“Hey!” Nakita said, eyes flashing a divine silver for an instant. “No passing notes.”

Josh closed his phone and looked up at us in question.

“Relax,” Barnabas said sourly as his fingers slipped from the top of my hand. “I was just making sure that it was possible.” He paused, then said, “See? She didn’t hear that.”

“Because I’m shielded,” I said, and Barnabas nodded, his gaze across the street and on the cars lining up. I figured his sudden sour mood wasn’t coming from Nakita’s mistrust but from his ability to talk to me silently at all. It meant he wasn’t a light reaper anymore. He was moving toward the dark side, toward me. That a light reaper had abandoned his millennium-long beliefs to follow me into the enemy camp was a sobering thought. If I could get Nakita and him to work together to save a marked person’s body and soul, then I might be able to convince the seraphs to do things my way, and the early scythings would stop for good. If, if, if. And if I couldn’t, then as soon as I found my body, hidden somewhere between the now and the next, I was giving up my amulet and going back to being normal, alive, and knowing nothing about reapers, timekeepers, and guardian angels.

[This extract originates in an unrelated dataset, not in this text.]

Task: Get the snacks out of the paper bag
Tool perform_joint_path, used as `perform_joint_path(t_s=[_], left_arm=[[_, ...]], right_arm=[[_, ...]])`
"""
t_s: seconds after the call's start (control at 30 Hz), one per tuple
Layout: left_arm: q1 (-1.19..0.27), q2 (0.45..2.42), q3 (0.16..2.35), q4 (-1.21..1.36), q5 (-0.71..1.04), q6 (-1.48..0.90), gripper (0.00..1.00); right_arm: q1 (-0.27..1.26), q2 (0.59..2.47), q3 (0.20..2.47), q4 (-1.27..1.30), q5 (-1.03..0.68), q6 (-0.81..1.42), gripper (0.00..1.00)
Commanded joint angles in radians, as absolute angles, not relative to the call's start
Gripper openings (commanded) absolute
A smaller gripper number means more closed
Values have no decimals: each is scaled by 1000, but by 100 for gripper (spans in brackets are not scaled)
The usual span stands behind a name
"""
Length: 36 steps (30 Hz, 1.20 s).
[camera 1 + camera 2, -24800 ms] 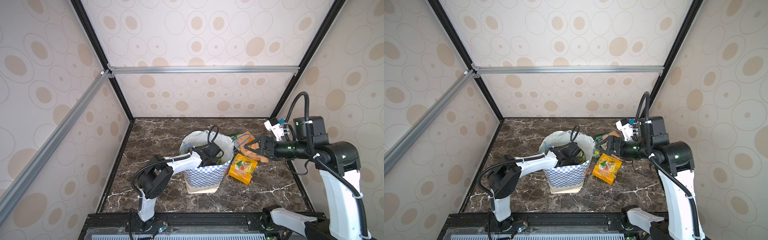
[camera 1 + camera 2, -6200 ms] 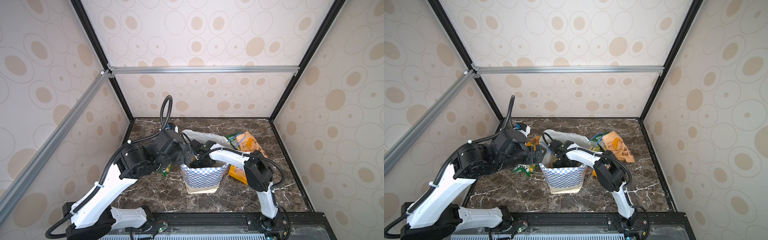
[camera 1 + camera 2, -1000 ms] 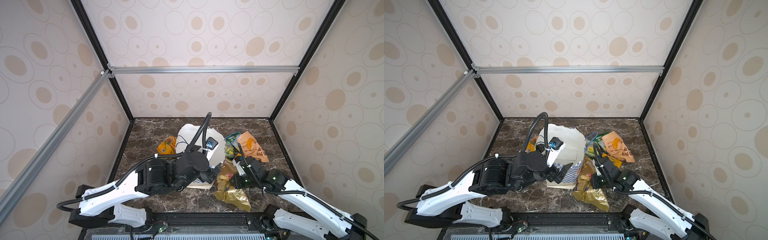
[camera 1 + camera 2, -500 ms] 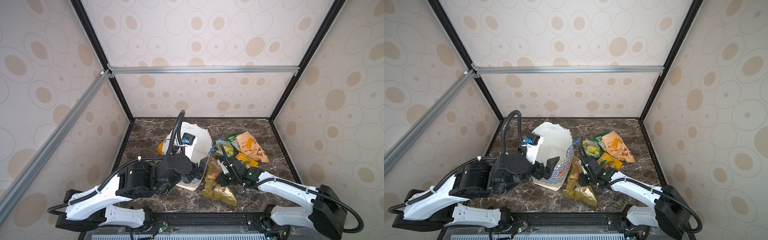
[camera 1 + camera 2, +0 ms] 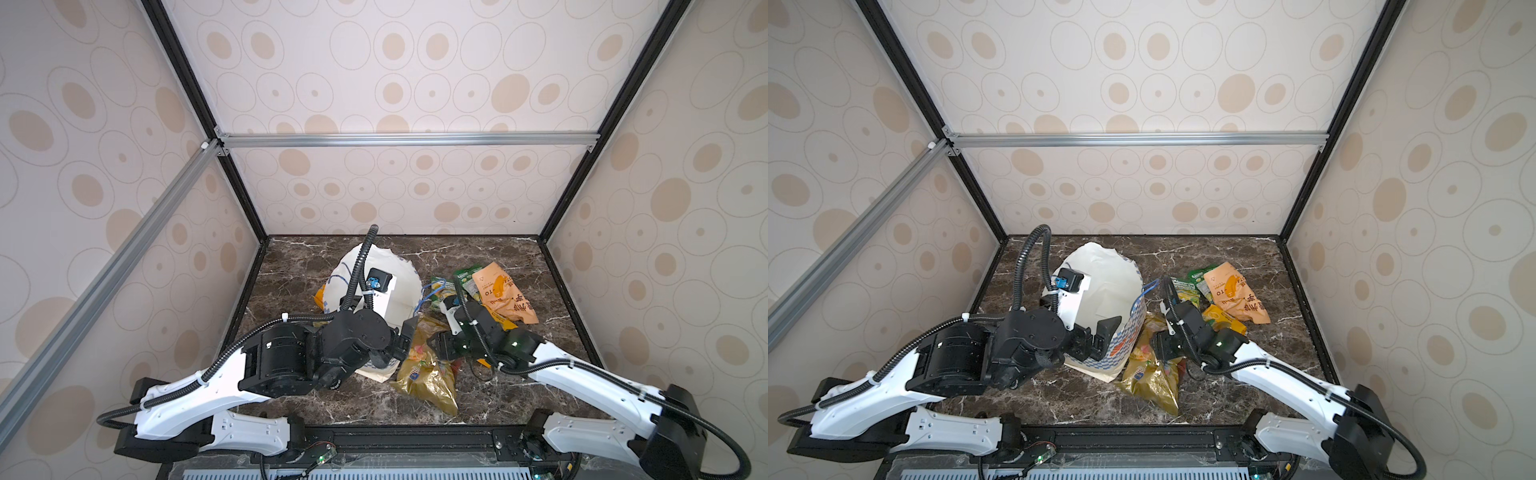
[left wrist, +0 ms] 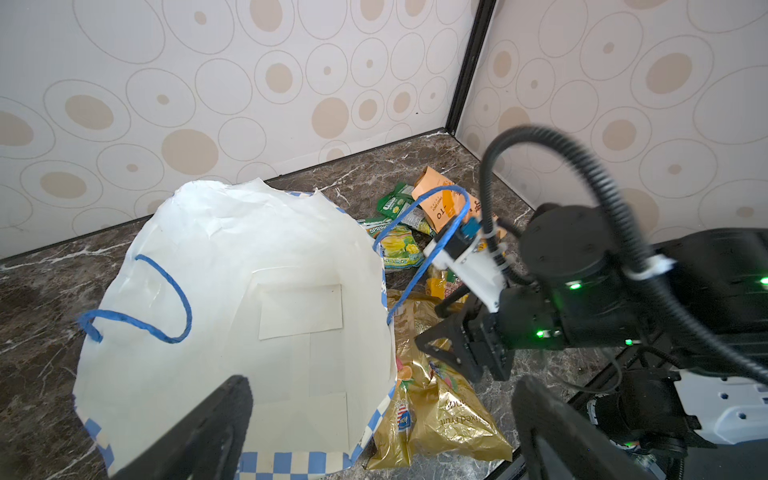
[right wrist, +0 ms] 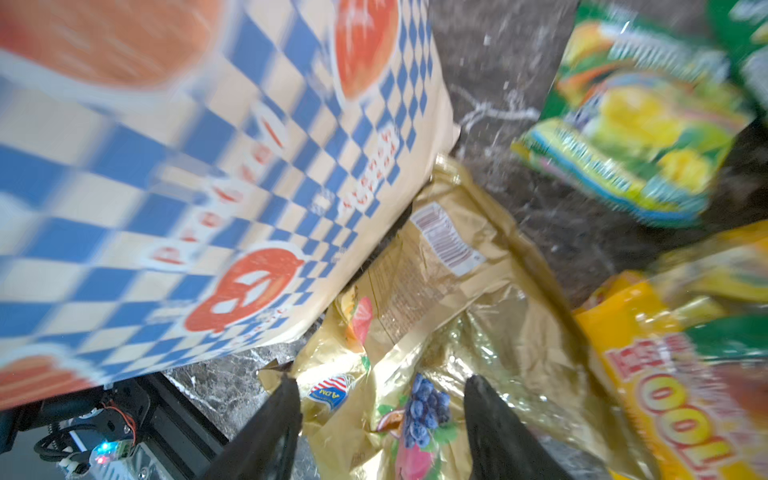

But the thought lacked the thrill that it once had. I wanted this to work. Bad.

Josh got to his feet, his gym bag in hand, shifting awkwardly at the tension between Nakita and Barnabas. “Hey, um, I’m going to go behind the mausoleum and change, okay? I’ll be right back.” He turned and walked away to the small building nearby, gray with age and neglect. I watched him go, thinking he looked good. Confident.

Two kids passed him on their bikes, cutting through the cemetery as a shortcut. School was out, and I turned back to the buses, hearing kids yelling at each other. Beside me, Nakita fidgeted. I was starting to feel the tension, too, and I leaned back from the grave marker, brushing the bits of old stone off my shirt as I looked for black wings.